Yes; plenty of money will still flow into covert operations and CIA-sponsored dirty tricks just to keep alive the hope that Superpowerdom will be restored. That is to be expected. The well-heeled rogues in the British royal family still dream of rebuilding the Empire, too. But realists know that it's just a harmless fantasy. Nothing will come of it. Empire's have a short shelf-life and they're impossible to stitch-back together. They usually end on a corpse strewn battlefield or in a towering financial bonfire which leaves nothing behind but a pile of ashes and shards of broken glass. We can only hope that the yawning economic chasm ahead of us all, will involve less hardship than we anticipate.
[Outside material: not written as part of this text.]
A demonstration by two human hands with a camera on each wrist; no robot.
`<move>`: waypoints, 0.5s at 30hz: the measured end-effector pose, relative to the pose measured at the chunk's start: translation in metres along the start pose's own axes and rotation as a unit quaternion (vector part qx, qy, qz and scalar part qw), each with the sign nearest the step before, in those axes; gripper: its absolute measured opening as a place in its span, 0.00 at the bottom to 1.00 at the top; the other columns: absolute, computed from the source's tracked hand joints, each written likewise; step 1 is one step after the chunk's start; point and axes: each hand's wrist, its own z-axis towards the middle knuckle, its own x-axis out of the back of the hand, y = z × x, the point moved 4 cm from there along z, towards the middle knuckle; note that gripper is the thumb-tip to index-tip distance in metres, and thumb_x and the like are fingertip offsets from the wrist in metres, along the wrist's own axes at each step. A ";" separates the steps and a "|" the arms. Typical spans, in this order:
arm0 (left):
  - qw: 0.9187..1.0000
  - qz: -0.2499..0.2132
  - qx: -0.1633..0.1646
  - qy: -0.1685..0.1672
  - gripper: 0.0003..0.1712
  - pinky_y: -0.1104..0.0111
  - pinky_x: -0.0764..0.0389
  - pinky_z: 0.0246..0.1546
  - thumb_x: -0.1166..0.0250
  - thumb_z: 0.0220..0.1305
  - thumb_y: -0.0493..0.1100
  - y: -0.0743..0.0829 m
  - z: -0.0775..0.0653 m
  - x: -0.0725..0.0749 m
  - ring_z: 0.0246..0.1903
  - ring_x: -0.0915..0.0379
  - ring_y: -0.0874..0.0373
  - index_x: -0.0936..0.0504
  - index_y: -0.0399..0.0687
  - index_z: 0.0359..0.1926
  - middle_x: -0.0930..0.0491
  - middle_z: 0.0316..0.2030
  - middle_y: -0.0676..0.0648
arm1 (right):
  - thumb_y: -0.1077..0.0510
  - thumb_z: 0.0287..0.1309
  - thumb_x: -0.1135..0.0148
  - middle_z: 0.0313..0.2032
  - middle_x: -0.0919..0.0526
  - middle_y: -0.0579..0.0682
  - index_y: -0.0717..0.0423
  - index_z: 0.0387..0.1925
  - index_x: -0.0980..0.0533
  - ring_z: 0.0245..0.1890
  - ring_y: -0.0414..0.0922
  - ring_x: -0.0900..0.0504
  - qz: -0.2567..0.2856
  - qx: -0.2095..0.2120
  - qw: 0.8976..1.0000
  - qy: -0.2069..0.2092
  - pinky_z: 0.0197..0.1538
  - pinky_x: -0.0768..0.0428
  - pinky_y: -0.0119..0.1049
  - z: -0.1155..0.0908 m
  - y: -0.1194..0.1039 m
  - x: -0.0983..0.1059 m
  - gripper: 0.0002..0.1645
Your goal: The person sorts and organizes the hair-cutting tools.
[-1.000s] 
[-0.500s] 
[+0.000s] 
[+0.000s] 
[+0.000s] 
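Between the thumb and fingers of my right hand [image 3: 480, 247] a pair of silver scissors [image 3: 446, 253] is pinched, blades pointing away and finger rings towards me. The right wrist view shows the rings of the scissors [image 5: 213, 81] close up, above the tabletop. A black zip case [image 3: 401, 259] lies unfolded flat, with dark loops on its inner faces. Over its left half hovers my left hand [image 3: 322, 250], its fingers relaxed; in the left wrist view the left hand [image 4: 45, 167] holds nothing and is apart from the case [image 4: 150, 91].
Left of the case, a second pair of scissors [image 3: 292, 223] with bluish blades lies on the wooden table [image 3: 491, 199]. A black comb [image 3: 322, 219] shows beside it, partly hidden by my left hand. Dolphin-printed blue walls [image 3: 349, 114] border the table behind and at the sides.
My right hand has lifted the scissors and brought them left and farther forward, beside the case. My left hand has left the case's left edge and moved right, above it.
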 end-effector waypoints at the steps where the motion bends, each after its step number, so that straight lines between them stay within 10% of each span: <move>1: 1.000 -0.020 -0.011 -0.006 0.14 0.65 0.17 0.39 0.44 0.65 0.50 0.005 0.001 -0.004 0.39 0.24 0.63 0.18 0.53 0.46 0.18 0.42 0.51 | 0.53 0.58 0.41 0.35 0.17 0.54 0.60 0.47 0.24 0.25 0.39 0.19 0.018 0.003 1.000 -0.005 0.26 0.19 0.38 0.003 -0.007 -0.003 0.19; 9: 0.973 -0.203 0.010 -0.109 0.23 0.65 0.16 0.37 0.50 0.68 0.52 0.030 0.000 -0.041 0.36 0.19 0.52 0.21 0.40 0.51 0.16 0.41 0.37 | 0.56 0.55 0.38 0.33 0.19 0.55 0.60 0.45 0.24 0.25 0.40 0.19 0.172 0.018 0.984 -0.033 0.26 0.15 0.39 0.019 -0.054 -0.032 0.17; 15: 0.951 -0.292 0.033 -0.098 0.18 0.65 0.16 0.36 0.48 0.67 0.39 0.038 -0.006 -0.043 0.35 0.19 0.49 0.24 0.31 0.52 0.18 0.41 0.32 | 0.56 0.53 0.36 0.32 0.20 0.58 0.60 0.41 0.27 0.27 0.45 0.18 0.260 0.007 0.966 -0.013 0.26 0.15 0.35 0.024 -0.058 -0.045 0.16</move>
But when a nation sows dragon's teeth, it shouldn't expect a harvest of sweet plums.
Journalist Steve Watson reports on Infowars:
"A Council on Foreign Relations member and former policy planner under prominent Bilderberger Henry Kissinger has penned a piece in the Financial Times of London calling for a “new global monetary authority” that would have the power to monitor all national financial authorities and all large global financial companies.
“Even if the US’s massive financial rescue operation succeeds, it should be followed by something even more far-reaching – the establishment of a Global Monetary Authority to oversee markets that have become borderless." writes Jeffrey Garten also a former managing director of Lehman Brothers. (Infowar.com)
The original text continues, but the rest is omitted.